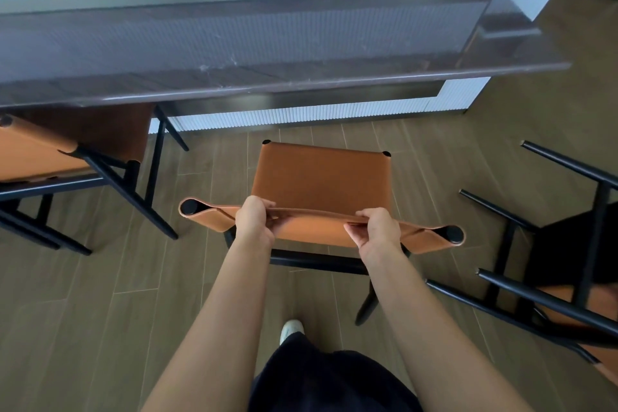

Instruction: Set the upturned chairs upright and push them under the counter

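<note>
floor (100, 311): brown wood-grain planks fill the lower view from 8 to 4 o'clock.
counter (267, 53): a dark polished stone top spans the upper view from 9 to 2 o'clock. A white fluted panel (301, 117) stands below its near edge.
left chair (33, 154): at 9 o'clock, upright, with tan leather and a black frame, its seat partly beneath the counter's edge.
left hand (254, 222): just left of centre, gripping the top edge of the middle chair (321, 177) backrest (214, 216). The fingers are curled over the far side and the thumb lies on the near face.
shoe (291, 331): pale, at 6 o'clock on the floor, near the middle chair's rear leg, with dark trousers below it.
middle chair: at centre, upright on the floor, its tan seat toward 12 o'clock. Its front edge is short of the counter, not under it.
right hand: (376, 227) just right of centre, gripping the same backrest edge. The fingers are wrapped over the top and the thumb is on the near side.
right chair (595, 234): at 4 o'clock, tipped over on the floor, its black legs pointing toward 10 o'clock, apart from the middle chair.
</note>
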Demonstrator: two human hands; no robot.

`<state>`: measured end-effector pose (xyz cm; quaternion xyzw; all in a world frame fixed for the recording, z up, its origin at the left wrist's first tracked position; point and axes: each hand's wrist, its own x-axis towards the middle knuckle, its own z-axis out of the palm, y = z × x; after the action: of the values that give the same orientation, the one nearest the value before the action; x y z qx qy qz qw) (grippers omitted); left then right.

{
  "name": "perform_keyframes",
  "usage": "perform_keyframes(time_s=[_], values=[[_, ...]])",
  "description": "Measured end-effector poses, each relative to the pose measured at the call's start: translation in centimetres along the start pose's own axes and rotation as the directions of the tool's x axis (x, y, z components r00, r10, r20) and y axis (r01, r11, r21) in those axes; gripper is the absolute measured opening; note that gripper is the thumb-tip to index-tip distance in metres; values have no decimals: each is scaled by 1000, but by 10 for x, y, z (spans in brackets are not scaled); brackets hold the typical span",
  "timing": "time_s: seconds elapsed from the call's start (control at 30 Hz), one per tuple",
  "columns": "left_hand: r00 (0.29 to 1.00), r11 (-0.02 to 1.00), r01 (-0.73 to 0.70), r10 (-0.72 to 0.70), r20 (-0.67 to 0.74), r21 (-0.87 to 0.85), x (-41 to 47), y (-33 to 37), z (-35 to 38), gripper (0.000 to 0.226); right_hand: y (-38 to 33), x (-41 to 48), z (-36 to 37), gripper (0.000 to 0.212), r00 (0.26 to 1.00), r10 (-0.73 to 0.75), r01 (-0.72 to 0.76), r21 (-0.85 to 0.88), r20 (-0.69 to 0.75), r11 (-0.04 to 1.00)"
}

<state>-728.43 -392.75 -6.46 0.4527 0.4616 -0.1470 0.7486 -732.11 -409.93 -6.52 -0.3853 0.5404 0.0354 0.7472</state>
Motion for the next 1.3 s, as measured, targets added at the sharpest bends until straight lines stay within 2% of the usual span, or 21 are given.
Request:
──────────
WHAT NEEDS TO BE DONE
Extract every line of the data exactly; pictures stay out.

EXPECTED OUTPUT
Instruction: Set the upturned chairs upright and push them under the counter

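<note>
floor (100, 311): brown wood-grain planks fill the lower view from 8 to 4 o'clock.
counter (267, 53): a dark polished stone top spans the upper view from 9 to 2 o'clock. A white fluted panel (301, 117) stands below its near edge.
left chair (33, 154): at 9 o'clock, upright, with tan leather and a black frame, its seat partly beneath the counter's edge.
left hand (254, 222): just left of centre, gripping the top edge of the middle chair (321, 177) backrest (214, 216). The fingers are curled over the far side and the thumb lies on the near face.
shoe (291, 331): pale, at 6 o'clock on the floor, near the middle chair's rear leg, with dark trousers below it.
middle chair: at centre, upright on the floor, its tan seat toward 12 o'clock. Its front edge is short of the counter, not under it.
right hand: (376, 227) just right of centre, gripping the same backrest edge. The fingers are wrapped over the top and the thumb is on the near side.
right chair (595, 234): at 4 o'clock, tipped over on the floor, its black legs pointing toward 10 o'clock, apart from the middle chair.
</note>
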Demonstrator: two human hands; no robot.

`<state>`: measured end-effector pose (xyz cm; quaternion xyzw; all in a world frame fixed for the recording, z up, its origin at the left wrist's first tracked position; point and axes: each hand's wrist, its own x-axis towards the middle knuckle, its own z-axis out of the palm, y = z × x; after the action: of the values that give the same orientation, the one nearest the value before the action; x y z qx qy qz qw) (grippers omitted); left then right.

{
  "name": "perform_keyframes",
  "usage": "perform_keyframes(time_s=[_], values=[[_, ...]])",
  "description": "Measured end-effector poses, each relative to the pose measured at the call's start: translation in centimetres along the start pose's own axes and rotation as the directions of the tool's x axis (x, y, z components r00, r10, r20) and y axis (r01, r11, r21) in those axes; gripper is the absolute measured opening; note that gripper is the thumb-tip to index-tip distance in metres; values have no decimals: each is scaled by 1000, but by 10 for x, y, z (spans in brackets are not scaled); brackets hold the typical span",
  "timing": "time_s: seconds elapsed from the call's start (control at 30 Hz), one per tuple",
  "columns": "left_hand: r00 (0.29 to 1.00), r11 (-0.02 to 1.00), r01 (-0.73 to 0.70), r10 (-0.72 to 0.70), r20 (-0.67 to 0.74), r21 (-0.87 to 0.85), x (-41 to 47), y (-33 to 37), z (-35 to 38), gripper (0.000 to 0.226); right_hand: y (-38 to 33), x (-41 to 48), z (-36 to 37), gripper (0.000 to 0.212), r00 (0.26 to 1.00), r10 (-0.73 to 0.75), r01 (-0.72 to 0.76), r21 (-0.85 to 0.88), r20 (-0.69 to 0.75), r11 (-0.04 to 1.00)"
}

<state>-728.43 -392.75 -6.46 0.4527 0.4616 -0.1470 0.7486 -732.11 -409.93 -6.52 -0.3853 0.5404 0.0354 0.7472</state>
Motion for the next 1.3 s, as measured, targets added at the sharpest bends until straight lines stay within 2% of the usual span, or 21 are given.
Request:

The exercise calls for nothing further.